Problem to solve:
Copy nothing but the lines below running from the line containing "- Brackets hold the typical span" through the line containing "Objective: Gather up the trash", both end lines included.

Data to use:

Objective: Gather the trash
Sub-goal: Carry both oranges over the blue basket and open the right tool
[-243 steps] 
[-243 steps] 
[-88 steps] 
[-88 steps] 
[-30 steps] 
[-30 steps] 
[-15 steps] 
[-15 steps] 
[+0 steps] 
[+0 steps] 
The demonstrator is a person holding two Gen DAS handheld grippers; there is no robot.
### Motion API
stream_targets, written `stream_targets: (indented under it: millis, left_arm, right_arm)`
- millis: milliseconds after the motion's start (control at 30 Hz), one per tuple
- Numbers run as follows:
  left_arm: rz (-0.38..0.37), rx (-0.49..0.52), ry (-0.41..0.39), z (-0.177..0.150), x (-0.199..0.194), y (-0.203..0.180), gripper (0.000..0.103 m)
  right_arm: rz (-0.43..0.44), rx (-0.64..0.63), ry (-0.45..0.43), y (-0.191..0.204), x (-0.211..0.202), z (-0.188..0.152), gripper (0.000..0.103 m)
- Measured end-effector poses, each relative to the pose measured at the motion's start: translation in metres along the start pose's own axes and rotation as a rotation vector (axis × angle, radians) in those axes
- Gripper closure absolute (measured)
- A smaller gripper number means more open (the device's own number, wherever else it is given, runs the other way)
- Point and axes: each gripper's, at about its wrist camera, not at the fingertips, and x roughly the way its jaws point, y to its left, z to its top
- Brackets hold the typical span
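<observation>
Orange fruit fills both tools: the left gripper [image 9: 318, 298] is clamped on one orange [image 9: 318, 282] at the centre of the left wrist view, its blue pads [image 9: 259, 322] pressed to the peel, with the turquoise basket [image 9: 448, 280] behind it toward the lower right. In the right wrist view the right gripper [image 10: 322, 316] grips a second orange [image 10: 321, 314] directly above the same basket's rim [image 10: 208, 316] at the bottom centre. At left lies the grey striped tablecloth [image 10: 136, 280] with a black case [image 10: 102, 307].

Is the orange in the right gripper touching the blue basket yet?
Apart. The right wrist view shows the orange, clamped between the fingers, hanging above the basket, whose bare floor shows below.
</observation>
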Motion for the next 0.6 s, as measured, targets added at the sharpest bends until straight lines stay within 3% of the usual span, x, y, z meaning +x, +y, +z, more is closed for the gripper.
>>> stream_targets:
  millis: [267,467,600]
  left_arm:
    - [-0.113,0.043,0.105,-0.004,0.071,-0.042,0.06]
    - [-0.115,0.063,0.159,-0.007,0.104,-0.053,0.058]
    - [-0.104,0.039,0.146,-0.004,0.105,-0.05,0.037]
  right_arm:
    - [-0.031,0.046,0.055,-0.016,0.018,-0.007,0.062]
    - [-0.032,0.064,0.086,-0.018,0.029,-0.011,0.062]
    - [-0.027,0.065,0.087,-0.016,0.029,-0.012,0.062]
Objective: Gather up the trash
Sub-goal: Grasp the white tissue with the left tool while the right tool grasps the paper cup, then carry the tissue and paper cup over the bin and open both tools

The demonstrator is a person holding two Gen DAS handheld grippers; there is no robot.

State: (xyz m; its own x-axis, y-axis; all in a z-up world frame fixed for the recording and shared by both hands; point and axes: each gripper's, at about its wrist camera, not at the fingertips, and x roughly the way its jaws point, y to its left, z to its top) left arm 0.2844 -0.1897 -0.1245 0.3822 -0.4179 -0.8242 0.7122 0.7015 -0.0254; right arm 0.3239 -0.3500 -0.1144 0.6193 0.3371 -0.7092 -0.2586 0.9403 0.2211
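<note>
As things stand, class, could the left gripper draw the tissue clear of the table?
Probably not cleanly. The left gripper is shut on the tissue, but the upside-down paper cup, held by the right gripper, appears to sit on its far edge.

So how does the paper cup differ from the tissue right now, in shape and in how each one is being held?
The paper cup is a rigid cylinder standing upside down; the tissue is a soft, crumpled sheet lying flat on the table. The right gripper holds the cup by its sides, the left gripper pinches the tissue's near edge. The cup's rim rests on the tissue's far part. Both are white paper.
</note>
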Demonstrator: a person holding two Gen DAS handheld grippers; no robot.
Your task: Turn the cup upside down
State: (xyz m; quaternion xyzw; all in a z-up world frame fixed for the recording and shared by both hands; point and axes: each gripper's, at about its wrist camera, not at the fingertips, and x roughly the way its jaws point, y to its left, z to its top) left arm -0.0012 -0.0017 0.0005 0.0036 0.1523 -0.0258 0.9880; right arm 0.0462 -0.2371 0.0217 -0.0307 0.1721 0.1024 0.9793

Response to the task:
- Brackets hold the typical span
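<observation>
Orange fruit fills both tools: the left gripper [image 9: 318, 298] is clamped on one orange [image 9: 318, 282] at the centre of the left wrist view, its blue pads [image 9: 259, 322] pressed to the peel, with the turquoise basket [image 9: 448, 280] behind it toward the lower right. In the right wrist view the right gripper [image 10: 322, 316] grips a second orange [image 10: 321, 314] directly above the same basket's rim [image 10: 208, 316] at the bottom centre. At left lies the grey striped tablecloth [image 10: 136, 280] with a black case [image 10: 102, 307].

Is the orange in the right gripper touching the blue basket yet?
Apart. The right wrist view shows the orange, clamped between the fingers, hanging above the basket, whose bare floor shows below.
</observation>
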Motion for the next 0.6 s, as measured, targets added at the sharpest bends until straight lines stay within 3% of the usual span, x, y, z meaning +x, +y, +z, more is closed for the gripper.
>>> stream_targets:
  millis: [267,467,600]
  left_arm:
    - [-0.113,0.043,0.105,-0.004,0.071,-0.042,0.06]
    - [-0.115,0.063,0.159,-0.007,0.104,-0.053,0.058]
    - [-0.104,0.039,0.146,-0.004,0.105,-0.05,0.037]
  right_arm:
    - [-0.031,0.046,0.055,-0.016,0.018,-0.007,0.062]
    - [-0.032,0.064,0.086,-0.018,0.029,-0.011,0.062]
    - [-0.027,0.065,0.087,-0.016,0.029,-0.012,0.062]
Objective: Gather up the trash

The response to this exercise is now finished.